What this task involves
Where pictures appear, omit them, and copy exactly only the lines from the start of the listing through the line containing "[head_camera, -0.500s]", both included.

= = = =

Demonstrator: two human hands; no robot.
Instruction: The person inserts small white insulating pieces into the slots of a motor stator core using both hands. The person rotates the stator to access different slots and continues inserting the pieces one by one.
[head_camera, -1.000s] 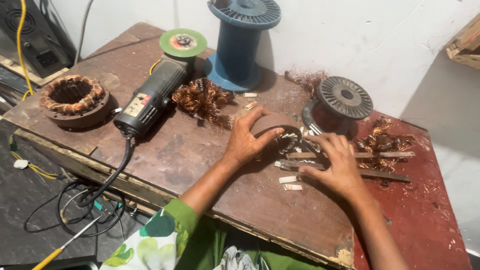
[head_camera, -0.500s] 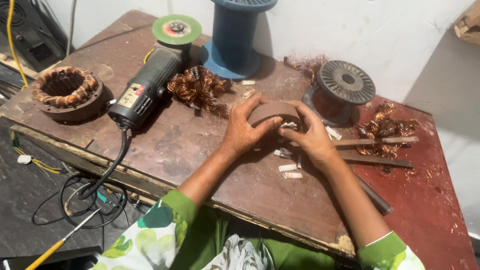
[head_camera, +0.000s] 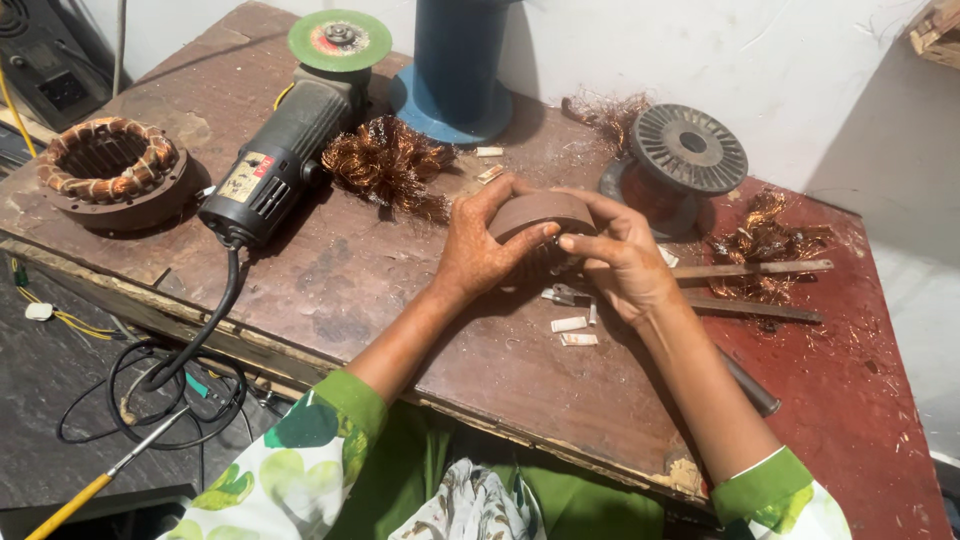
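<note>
A round brown metal stator ring (head_camera: 543, 212) is lifted a little off the worn wooden table (head_camera: 350, 290), gripped from both sides. My left hand (head_camera: 480, 248) clasps its left rim with thumb and fingers. My right hand (head_camera: 622, 262) pinches its right rim, index finger touching the left thumb in front of the ring. Beneath the hands lie small white insulation strips (head_camera: 568, 325) and a small metal tool (head_camera: 566, 295).
An angle grinder (head_camera: 285, 165) with a green disc lies at left beside a tangle of copper wire (head_camera: 388, 165). A wound stator (head_camera: 110, 170) sits far left. A blue spool (head_camera: 455, 70), a grey wire spool (head_camera: 685, 150), wooden sticks (head_camera: 750, 270) and copper scraps are behind and right.
My right hand left the tools on the table and came up to the ring. Both hands now hold it raised; before, only my left hand rested on it.
</note>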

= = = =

Result of the exercise
Demonstrator: two human hands; no robot.
Instruction: The person inserts small white insulating pieces into the slots of a motor stator core using both hands. The person rotates the stator to access different slots and continues inserting the pieces one by one.
[head_camera, -1.000s] 
[head_camera, -0.500s] 

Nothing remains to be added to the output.